What T-shirt sloganeers are calling, with various degrees of wit, the "Great Chinese Takeaway", the "1997 Hong Kong Hangover" or "The Last Night of the Poms" is just one big excuse to party for thousands of young British expats. All the twenty and thirty-somethings who have seized their last chance for permitless work delivering sandwiches or pulling pints will be out on the street from Lan Kwai Fong to Causeway Bay, drinking themselves to oblivion with their American, Canadian, Aussie and South African chums, not to mention friends from home who have just flown in - after a panic caused by their own greed, the hotels now report 93 per cent occupancy.

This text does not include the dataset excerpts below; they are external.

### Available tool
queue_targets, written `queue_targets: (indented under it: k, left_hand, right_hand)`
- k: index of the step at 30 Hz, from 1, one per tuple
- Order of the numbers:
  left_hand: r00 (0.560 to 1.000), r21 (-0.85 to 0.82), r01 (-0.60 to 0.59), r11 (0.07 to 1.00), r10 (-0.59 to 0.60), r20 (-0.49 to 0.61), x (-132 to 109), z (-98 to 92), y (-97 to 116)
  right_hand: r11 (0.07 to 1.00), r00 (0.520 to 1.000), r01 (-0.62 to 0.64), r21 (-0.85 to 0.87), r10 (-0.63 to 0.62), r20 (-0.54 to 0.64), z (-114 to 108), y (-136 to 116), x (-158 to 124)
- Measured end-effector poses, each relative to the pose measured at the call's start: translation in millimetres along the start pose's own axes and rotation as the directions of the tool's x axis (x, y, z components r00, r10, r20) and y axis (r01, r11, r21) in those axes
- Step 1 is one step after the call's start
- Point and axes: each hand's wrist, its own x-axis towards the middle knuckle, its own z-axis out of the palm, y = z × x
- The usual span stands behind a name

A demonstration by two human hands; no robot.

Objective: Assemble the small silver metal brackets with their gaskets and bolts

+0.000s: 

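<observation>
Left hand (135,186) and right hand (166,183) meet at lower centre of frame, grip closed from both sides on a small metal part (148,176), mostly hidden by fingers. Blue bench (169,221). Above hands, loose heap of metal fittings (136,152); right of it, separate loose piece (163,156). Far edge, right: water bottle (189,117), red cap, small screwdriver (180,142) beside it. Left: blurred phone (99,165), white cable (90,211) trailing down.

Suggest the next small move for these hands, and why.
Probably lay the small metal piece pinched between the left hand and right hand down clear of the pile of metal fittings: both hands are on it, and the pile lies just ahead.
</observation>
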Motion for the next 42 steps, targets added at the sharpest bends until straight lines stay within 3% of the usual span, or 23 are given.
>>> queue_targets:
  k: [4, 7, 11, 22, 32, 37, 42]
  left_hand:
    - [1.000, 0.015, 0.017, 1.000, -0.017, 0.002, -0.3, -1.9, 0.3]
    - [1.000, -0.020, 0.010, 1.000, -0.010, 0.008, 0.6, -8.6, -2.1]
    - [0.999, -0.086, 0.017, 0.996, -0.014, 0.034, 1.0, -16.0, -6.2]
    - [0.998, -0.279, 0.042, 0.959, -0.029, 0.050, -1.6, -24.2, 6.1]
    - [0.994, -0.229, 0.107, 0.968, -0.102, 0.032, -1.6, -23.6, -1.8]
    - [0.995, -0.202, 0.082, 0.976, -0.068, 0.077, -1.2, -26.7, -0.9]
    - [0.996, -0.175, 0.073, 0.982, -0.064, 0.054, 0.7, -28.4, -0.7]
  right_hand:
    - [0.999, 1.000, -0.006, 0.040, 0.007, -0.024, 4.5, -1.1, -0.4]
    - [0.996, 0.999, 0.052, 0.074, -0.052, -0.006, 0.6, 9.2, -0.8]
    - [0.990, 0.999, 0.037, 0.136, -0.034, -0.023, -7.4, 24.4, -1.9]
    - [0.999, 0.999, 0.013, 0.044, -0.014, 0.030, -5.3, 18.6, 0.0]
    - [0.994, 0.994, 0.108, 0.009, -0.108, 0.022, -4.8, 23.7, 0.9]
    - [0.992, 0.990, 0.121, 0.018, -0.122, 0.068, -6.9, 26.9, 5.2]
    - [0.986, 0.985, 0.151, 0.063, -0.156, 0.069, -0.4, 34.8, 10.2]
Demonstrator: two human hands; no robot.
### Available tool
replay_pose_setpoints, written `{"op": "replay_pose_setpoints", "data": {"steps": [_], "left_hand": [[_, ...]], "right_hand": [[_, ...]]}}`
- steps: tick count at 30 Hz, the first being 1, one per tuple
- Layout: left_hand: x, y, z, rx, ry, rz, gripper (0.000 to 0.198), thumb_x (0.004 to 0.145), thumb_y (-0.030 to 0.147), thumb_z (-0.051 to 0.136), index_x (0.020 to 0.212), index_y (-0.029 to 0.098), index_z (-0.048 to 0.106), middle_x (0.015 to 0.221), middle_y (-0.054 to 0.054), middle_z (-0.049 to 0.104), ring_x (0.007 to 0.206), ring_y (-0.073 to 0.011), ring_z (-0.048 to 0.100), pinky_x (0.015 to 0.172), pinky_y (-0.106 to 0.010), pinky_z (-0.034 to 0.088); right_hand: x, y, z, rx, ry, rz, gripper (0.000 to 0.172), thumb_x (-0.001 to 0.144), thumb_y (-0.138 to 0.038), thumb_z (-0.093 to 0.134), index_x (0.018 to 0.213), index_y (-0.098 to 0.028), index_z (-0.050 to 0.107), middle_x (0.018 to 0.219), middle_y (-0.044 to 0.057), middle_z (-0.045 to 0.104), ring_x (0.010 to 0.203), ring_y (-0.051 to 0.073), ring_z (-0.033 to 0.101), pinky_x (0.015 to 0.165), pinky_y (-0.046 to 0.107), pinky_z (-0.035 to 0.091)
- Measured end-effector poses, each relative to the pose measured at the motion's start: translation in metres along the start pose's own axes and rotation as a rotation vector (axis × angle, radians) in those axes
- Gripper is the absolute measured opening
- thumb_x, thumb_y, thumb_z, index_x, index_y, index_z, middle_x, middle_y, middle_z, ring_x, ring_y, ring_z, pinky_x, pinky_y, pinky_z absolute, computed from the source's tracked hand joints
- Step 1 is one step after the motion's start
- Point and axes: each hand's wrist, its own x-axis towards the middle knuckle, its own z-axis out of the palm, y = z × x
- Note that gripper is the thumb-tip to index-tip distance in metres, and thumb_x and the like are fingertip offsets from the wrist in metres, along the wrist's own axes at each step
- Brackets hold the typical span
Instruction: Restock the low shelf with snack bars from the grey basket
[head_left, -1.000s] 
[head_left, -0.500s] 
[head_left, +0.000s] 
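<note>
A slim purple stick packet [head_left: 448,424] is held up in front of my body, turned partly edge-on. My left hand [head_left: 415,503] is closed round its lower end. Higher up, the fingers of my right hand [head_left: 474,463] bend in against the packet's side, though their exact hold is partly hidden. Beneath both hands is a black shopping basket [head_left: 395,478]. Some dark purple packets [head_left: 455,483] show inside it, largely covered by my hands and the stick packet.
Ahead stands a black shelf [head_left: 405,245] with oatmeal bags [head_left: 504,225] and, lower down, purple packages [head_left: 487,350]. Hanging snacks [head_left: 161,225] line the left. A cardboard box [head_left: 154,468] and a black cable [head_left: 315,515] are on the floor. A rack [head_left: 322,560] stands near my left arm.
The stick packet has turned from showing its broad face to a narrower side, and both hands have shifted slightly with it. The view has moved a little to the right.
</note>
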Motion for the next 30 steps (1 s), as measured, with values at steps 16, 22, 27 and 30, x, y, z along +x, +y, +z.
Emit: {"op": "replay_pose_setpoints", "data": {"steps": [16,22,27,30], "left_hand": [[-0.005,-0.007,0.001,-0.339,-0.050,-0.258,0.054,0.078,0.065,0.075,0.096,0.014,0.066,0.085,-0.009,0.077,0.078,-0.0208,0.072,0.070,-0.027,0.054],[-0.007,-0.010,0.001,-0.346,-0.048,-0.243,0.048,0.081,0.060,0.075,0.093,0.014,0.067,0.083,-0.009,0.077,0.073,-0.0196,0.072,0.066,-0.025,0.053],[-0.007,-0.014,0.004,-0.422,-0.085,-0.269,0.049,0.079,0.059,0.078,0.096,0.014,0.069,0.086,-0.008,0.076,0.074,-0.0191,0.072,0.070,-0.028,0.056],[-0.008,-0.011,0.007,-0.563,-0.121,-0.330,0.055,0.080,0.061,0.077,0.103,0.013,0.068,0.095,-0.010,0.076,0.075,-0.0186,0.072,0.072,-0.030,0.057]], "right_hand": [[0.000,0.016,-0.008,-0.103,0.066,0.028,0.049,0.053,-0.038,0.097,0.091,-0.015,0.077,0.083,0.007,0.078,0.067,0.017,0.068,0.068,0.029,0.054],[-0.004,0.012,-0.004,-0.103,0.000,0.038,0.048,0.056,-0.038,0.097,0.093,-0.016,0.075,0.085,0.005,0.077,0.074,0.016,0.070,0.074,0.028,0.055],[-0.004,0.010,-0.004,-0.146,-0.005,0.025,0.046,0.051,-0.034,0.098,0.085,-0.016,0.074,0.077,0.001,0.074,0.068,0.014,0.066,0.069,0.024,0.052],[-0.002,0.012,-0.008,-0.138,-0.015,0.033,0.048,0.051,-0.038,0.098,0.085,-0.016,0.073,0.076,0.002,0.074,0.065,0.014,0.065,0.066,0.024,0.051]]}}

It must be these types that the Hong Kong Standard columnist Bernard Fong has in mind when he speaks of locals dismissing Britain as "irredeemably irrelevant" and tiring of its nationals "abusing their hospitality". But his main attack is on Hong Kongers recognised in the Queen's Birthday Honours list, who will receive their awards from Prince Charles during his visit. These "nonentities and lackeys whose collective betrayal of Hong Kong down the years for career and profit is an art form", he writes, are "relics queueing to receive badges of shame from the Prince of Wales, here to fold empire. This in contrast to the Princess of Wales, who uplifts by promoting haute couture and banning landmines."

That last bit is a joke - isn't it? Either way, I predict a bright future for Bernard's somewhat incoherent polemics under the new order.

A plaque's place

When Saigon was on the point of collapse in 1974, a loyal Vietnamese employee unscrewed the brass plaque at the entrance to the Reuters bureau and carried it to safety, lest it fall into the hands of the Communists. It found its way to the walls of the Foreign Correspondents' Club in Hong Kong - which is about to fall to the Communists.

So where should the plaque go now? To Singapore? In theory, at least, there will be more press freedom in Hong Kong after the handover than there is in Lee Kwan Yew's nanny state. To Seoul or Tokyo? A bit lacking in the romance of Saigon or Hong Kong. Manila? Too far off the beaten track.

Of course, Reuters is back in Ho Chi Minh City, as we must learn to call Saigon, so the brass oblong could always go home. But until the People's Liberation Army storms the bar of the FCC, the plaque will stay where it is.